I, too, believe that if a man has a job that deals with gov't, infrastucture or emergencies that one does not sin if they do not "honor the Sabbath" if there is a need at work.

Soldiers, nurses, EMTS of course do not dishonor the Sabbath when they take their usually mandatory every 3rd weekend.

I was a soldier and a nurse and worked 12 hours every other Sunday. 

I would also broaden the work situations to farmer (gotta milk those cows), light house watcher, nuclear power plant worker, some forms of night watchman-cop-security, pilots (especially those who cross intntl date lines, "No I can only go as far as San Francisco, but not Hawaii due to the Sabbath...", Scientists working on a big breakthrough, sea-captains (AAARGGH), meteorologists ("your coverage of Hurricane Ike will resume Monday morning"), news reporters covering a big story (especially if human rights are involved...."massacre in Darfur onging, no pics available due top the Sabbath).

In fact, I have met people who have been unemployed for years (3 years in one case) that could have landed 3 different jobs but would have had to work one Sunday per month (on night shift so as to be able to go to morning church) and he refused these jobs due to his Sabbath convictions.

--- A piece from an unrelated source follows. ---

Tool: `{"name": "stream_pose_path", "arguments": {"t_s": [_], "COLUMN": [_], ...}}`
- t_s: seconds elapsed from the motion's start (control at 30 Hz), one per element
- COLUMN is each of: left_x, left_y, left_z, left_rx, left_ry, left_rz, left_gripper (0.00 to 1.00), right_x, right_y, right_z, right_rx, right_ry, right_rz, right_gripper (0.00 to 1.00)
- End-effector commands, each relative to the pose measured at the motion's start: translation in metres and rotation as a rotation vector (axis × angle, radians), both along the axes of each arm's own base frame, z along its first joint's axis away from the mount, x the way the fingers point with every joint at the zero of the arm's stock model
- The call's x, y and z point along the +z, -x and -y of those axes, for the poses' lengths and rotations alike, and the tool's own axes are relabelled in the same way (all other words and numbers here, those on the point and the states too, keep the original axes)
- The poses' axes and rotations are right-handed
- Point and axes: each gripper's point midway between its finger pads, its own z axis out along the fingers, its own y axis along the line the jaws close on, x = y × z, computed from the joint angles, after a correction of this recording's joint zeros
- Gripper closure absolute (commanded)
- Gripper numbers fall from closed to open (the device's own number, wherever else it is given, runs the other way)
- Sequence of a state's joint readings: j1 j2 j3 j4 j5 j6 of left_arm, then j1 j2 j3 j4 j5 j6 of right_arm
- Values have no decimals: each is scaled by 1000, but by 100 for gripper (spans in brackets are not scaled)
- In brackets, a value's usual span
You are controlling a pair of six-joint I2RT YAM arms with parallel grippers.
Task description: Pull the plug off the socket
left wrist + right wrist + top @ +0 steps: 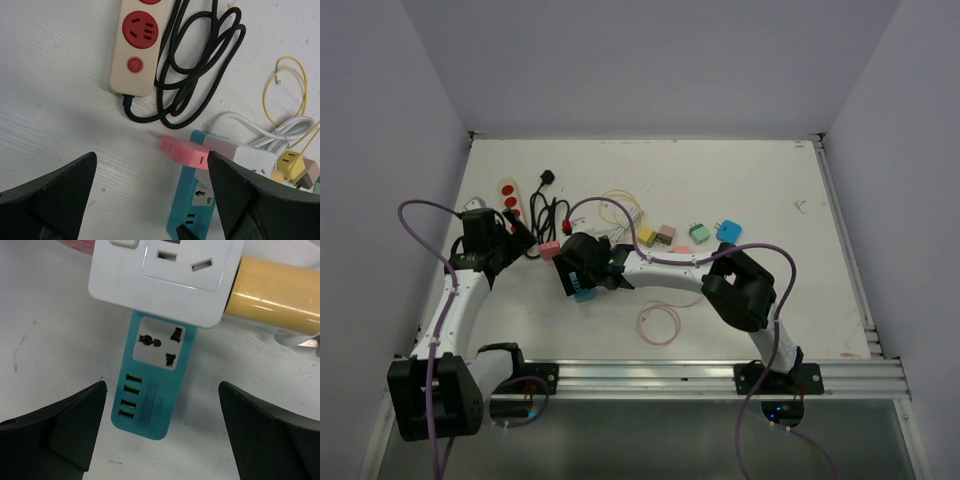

I think he was wrong and ended up just looking lazy and idle for fear of actually working one day too many.


----------



## satz (Sep 13, 2008)

Scott1 said:


> > satz
> >
> > I am still questioning if it would be inappropriate, under the Sabbath laws, for a Christian to work a Sunday shift if his employment required him to.
> 
> ...



Scott,

I appreciate the response.

I would reply though, that I don’t see that Williamson supports his statements from the bible. Jesus Christ could have told his disciples to not pick the corn, one day of fasting was unlikely to endanger them – but he didn’t. Likewise, Jesus could have agreed with the Pharisees that he should wait one day to heal after the Sabbath. A man with a withered hand is in no danger from having to wait one more day to have his hand healed. But Jesus healed him there and then.

When the Pharisees confronted Jesus about his disciples picking corn on the Sabbath he told them the story of David and told them that the Sabbath is made to help man, not harm him – to justify his disciples not having to go hungry for just one day. 

I am not seeing that the bible defines ‘necessity’ as in the same way Williamson is doing in his quote.


----------



## Pergamum (Sep 13, 2008)

Was Jesus being a provacoteur then here, trying to play with current false views of the Sabbath, when He could have merely left well enough alone....?


----------



## Scott1 (Sep 13, 2008)

> satz
> 
> I would reply though, that I don’t see that Williamson supports his statements from the bible.



The quoted section is a commentary on the Westminster Confession of Faith, Chapter 21,paragraphs 7 and 8. 

As you are aware, every statement and proposition of the Westminster Confession is footnoted by Scripture proofs.

The entire commentary, in context runs from page 220-225, too long to post here.

The poll question was given in light of the Confessions on this topic.

I'm not sure which Confession you subscribe to by being part of Puritan Board but the London Baptist Confession and Westminster Confession are identical on this point. That means that they are taken to be a faithful summary of the doctrine contained in Scripture.

If you disagree with your Confession, you need to be specific about which statement or proposition you disagree with.

Eating was never prohibited on the Sabbath, and Jesus clarified that necessary food preparation is not a violation of the Sabbath.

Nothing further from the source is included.